- **What the exercise asks**
Output the data in full. Keep every word exact and exclude the pictures.

- **Dataset extract**

_ _ _ _ _ _ _

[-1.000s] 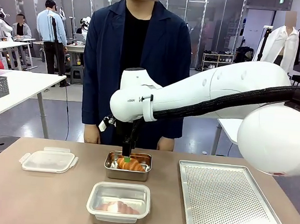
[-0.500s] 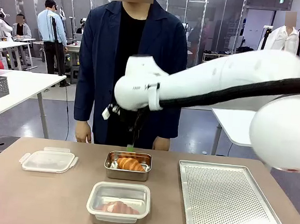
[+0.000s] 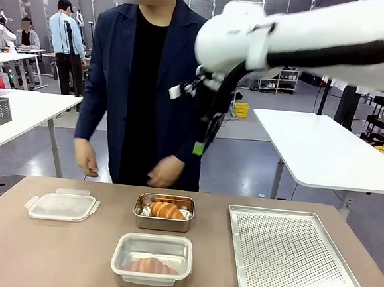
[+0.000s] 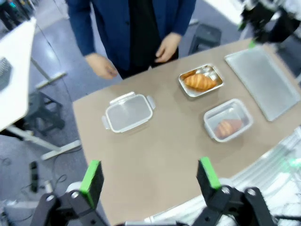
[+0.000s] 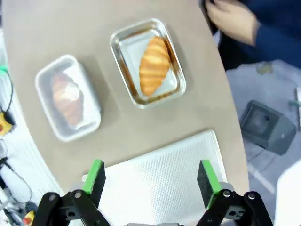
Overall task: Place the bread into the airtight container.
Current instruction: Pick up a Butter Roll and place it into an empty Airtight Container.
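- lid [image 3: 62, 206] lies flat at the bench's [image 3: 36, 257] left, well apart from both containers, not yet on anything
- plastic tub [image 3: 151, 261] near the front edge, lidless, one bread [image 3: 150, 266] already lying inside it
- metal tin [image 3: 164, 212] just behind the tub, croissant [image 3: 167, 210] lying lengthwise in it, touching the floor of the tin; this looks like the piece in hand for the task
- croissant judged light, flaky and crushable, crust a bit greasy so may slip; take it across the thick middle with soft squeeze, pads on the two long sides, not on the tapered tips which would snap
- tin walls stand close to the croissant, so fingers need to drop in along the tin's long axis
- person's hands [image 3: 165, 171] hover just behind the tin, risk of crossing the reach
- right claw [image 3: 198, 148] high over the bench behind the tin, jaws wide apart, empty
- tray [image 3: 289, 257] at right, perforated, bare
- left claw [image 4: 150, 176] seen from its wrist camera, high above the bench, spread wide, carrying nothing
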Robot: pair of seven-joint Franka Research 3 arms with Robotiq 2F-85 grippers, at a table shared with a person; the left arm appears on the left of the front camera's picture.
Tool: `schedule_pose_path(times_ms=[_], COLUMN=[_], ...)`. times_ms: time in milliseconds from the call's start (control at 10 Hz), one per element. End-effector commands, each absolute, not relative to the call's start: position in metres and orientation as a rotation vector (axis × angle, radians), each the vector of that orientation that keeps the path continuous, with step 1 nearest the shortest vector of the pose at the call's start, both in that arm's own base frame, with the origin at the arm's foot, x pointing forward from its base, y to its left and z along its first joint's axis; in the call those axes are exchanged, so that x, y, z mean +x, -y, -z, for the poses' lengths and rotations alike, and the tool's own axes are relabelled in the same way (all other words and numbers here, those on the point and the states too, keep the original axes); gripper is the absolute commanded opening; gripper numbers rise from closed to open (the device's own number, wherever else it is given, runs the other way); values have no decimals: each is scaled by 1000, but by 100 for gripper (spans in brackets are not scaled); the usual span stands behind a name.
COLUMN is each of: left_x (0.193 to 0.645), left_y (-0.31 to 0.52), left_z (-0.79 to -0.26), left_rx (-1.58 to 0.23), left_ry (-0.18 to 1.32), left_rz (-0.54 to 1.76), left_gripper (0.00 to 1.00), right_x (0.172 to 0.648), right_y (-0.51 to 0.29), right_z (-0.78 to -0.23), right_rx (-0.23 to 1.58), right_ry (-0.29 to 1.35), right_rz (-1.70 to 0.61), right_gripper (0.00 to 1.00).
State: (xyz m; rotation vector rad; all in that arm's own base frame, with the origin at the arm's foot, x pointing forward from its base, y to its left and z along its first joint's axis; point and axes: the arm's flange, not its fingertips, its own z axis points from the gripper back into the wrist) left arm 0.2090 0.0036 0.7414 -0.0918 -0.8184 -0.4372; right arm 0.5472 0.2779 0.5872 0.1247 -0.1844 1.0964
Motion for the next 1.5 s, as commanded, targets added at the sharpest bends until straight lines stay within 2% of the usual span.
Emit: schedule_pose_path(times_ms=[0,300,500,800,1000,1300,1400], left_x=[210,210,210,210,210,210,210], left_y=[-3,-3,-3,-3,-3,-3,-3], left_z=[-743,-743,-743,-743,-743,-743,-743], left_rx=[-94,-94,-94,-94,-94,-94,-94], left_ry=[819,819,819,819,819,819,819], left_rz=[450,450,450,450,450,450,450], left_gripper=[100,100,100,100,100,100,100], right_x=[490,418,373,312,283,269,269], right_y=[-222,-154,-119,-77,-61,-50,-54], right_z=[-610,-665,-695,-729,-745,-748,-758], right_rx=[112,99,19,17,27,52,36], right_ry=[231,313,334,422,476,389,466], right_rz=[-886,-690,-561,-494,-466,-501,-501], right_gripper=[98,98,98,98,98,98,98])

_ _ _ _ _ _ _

- **Result of the task**
[-1.000s] 
[-0.500s] 
[+0.000s] 
[+0.000s] 
[+0.000s] 
Overall task: Place the bread into the airtight container.
Current instruction: Pick up a Butter Roll and place it into an empty Airtight Container.
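- lid [image 3: 62, 206] lies flat at the bench's [image 3: 36, 257] left, well apart from both containers, not yet on anything
- plastic tub [image 3: 151, 261] near the front edge, lidless, one bread [image 3: 150, 266] already lying inside it
- metal tin [image 3: 164, 212] just behind the tub, croissant [image 3: 167, 210] lying lengthwise in it, touching the floor of the tin; this looks like the piece in hand for the task
- croissant judged light, flaky and crushable, crust a bit greasy so may slip; take it across the thick middle with soft squeeze, pads on the two long sides, not on the tapered tips which would snap
- tin walls stand close to the croissant, so fingers need to drop in along the tin's long axis
- person's hands [image 3: 165, 171] hover just behind the tin, risk of crossing the reach
- right claw [image 3: 198, 148] high over the bench behind the tin, jaws wide apart, empty
- tray [image 3: 289, 257] at right, perforated, bare
- left claw [image 4: 150, 176] seen from its wrist camera, high above the bench, spread wide, carrying nothing
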Robot: pair of seven-joint Franka Research 3 arms with Robotiq 2F-85 grippers, at a table shared with a person; the left arm appears on the left of the front camera's picture.
Tool: `schedule_pose_path(times_ms=[_], COLUMN=[_], ...)`. times_ms: time in milliseconds from the call's start (control at 10 Hz), one per element. End-effector commands, each absolute, not relative to the call's start: position in metres and orientation as a rotation vector (axis × angle, radians), each the vector of that orientation that keeps the path continuous, with step 1 nearest the shortest vector of the pose at the call's start, both in that arm's own base frame, with the origin at the arm's foot, x pointing forward from its base, y to its left and z along its first joint's axis; in the call those axes are exchanged, so that x, y, z mean +x, -y, -z, for the poses' lengths and rotations alike, and the tool's own axes are relabelled in the same way (all other words and numbers here, those on the point and the states too, keep the original axes); gripper is the absolute commanded opening; gripper numbers rise from closed to open (the device's own number, wherever else it is given, runs the other way); values have no decimals: each is scaled by 1000, but by 100 for gripper (spans in brackets are not scaled); the usual span stands behind a name.
COLUMN is each of: left_x (0.193 to 0.645), left_y (-0.31 to 0.52), left_z (-0.79 to -0.26), left_rx (-1.58 to 0.23), left_ry (-0.18 to 1.32), left_rz (-0.54 to 1.76), left_gripper (0.00 to 1.00), right_x (0.172 to 0.648), right_y (-0.51 to 0.29), right_z (-0.78 to -0.23), right_rx (-0.23 to 1.58), right_ry (-0.29 to 1.35), right_rz (-1.70 to 0.61), right_gripper (0.00 to 1.00).
State: (xyz m; rotation vector rad; all in that arm's own base frame, with the origin at the arm's foot, x pointing forward from its base, y to its left and z along its first joint's axis; point and axes: the arm's flange, not its fingertips, its own z axis points from the gripper back into the wrist) left arm 0.2090 0.0036 0.7414 -0.0918 -0.8184 -0.4372; right arm 0.5472 0.2779 0.5872 0.1247 -0.1844 1.0964
Motion for the next 1.5 s, as commanded, targets added at the sharpest bends until straight lines stay within 2% of the usual span.
Emit: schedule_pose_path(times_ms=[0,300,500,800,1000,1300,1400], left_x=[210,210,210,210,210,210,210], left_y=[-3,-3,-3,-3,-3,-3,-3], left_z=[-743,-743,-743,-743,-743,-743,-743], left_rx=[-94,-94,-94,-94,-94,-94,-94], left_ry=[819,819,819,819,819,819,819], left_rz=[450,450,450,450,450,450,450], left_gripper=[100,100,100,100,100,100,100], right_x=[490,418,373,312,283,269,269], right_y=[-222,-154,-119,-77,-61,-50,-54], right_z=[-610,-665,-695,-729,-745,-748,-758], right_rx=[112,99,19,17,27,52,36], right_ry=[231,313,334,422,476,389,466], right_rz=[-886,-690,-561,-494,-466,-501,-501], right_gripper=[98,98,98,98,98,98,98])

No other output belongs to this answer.